[[ RAW DATA open ]]

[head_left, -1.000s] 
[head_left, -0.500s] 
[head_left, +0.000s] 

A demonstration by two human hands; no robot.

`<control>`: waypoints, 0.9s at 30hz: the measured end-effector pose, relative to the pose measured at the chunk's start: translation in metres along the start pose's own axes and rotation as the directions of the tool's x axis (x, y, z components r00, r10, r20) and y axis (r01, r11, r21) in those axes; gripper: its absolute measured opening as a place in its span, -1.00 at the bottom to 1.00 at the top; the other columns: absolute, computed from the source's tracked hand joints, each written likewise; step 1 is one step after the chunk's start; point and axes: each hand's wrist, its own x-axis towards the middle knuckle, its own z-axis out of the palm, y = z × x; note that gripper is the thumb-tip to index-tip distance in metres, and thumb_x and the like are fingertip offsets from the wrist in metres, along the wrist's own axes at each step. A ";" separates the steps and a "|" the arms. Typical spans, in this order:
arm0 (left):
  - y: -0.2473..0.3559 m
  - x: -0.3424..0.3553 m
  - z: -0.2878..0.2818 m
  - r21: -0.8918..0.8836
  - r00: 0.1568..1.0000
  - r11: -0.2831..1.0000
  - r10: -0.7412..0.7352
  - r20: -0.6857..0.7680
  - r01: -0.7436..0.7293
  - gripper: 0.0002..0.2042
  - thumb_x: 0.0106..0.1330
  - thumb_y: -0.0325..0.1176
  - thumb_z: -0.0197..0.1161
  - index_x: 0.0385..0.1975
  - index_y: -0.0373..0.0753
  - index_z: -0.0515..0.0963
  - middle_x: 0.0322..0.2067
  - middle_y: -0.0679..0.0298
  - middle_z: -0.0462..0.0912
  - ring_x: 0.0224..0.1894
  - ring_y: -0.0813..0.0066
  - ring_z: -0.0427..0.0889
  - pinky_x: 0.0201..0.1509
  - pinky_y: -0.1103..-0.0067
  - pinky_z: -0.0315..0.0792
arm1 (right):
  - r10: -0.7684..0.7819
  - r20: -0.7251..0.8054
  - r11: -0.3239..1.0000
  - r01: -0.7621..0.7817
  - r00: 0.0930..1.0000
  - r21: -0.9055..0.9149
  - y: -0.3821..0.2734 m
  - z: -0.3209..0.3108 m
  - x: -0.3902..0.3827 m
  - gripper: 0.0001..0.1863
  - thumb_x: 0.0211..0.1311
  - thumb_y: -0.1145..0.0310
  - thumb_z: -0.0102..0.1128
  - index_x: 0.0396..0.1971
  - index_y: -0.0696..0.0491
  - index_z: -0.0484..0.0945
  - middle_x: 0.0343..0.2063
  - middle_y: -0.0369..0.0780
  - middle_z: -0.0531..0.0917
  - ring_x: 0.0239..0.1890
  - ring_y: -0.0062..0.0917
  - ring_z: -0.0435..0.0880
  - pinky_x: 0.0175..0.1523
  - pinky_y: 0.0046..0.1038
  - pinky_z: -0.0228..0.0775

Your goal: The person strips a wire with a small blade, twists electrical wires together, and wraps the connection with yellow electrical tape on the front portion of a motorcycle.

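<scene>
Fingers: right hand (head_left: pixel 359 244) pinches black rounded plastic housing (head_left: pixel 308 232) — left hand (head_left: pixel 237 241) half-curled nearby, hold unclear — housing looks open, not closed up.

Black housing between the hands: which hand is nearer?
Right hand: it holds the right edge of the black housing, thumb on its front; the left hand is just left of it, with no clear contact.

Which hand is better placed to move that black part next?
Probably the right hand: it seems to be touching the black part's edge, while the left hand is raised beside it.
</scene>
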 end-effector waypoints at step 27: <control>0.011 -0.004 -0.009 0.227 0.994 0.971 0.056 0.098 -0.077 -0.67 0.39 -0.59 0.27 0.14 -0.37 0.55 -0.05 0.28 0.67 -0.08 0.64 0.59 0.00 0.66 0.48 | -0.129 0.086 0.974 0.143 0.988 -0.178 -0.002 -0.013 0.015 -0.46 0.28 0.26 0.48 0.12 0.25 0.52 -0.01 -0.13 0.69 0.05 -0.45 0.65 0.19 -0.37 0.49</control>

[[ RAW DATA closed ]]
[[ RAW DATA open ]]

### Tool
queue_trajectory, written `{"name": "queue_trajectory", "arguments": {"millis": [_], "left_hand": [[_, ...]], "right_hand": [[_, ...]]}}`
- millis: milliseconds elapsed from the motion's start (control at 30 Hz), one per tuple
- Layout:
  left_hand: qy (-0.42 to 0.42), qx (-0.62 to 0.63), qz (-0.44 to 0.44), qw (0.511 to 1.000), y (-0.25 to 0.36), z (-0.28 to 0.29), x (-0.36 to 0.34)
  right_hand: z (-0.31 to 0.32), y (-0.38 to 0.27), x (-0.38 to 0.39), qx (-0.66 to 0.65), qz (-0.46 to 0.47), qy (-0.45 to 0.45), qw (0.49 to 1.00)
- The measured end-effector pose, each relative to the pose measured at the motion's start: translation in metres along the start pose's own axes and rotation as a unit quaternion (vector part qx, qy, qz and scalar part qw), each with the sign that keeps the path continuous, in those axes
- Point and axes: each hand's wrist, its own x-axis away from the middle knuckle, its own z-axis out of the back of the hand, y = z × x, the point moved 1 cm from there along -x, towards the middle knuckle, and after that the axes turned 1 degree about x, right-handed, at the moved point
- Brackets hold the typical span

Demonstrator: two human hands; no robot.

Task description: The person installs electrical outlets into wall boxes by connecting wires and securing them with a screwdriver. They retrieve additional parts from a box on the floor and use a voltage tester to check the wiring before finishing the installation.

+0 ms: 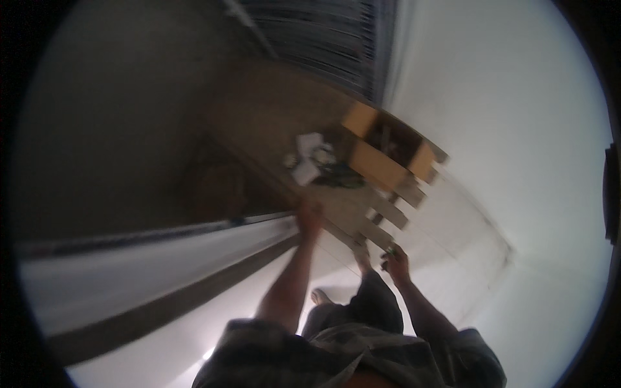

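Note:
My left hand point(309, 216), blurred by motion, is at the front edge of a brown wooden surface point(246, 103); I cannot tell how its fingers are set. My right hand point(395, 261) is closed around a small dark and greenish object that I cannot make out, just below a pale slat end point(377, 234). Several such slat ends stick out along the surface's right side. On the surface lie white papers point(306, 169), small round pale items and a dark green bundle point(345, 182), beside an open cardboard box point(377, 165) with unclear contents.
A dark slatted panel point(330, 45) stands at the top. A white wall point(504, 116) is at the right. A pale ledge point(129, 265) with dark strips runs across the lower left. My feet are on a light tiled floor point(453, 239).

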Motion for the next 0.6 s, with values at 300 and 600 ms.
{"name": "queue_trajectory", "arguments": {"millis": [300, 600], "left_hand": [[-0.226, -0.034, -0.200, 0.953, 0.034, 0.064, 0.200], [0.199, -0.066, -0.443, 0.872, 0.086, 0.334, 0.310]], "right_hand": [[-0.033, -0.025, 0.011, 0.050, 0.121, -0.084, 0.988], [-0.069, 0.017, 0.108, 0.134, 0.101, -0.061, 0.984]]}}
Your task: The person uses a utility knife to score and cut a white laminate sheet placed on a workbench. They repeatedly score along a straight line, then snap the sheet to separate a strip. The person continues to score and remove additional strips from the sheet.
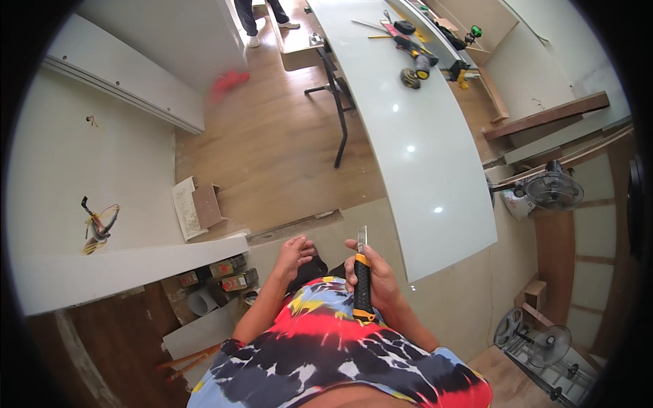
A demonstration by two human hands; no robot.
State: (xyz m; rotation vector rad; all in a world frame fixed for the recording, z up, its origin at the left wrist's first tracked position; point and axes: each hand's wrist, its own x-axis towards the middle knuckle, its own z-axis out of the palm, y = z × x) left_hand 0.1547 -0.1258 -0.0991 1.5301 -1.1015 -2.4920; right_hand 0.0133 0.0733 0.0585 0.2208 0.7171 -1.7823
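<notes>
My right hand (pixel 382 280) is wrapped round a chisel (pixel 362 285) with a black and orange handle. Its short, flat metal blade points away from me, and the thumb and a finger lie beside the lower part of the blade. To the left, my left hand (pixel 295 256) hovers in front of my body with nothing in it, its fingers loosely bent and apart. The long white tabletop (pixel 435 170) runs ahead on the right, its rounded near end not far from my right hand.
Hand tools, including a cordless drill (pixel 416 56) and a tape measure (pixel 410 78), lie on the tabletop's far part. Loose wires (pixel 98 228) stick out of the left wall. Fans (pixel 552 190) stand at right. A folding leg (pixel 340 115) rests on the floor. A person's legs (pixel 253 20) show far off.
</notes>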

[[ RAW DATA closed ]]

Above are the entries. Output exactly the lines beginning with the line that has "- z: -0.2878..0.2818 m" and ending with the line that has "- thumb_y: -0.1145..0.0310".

  - z: -0.2878..0.2818 m
  - r21: -0.8918..0.8836
  - r00: 0.1568..1.0000
  - r11: -0.2831..1.0000
  - r10: -0.7412..0.7352
  - r20: -0.6857..0.7680
  - r01: -0.7436..0.7293
  - gripper: 0.0002..0.2042
  - thumb_x: 0.0106..0.1330
  - thumb_y: -0.0325..0.1176
  - thumb_z: -0.0197..0.1161
  - index_x: 0.0385..0.1975
  - index_y: -0.0373..0.0753
  - index_z: -0.0515..0.0963
  - middle_x: 0.0322..0.2067
  - middle_y: -0.0679..0.0298
  - middle_z: -0.0462..0.0912
  - ring_x: 0.0224..0.1894
  - ring_y: -0.0813..0.0066
  - ring_z: -0.0427..0.0889
  - pinky_x: 0.0201..0.1509
  - pinky_y: -0.1103..-0.0067
  - pinky_z: -0.0315..0.0792
arm1 (right):
  - r10: -0.7684..0.7819
  - r20: -0.7251..0.8054
  - r11: -0.3239..1.0000
  - r01: -0.7621..0.7817
  - r00: 0.0930..1.0000
  - r21: -0.9055..0.9149
  - y: -0.3821..0.2734 m
  - z: -0.3209..0.3108 m
  - x: -0.3902..0.3827 m
  - gripper: 0.0001..0.1863
  - thumb_x: 0.0211..0.1311
  - thumb_y: -0.1145..0.0310

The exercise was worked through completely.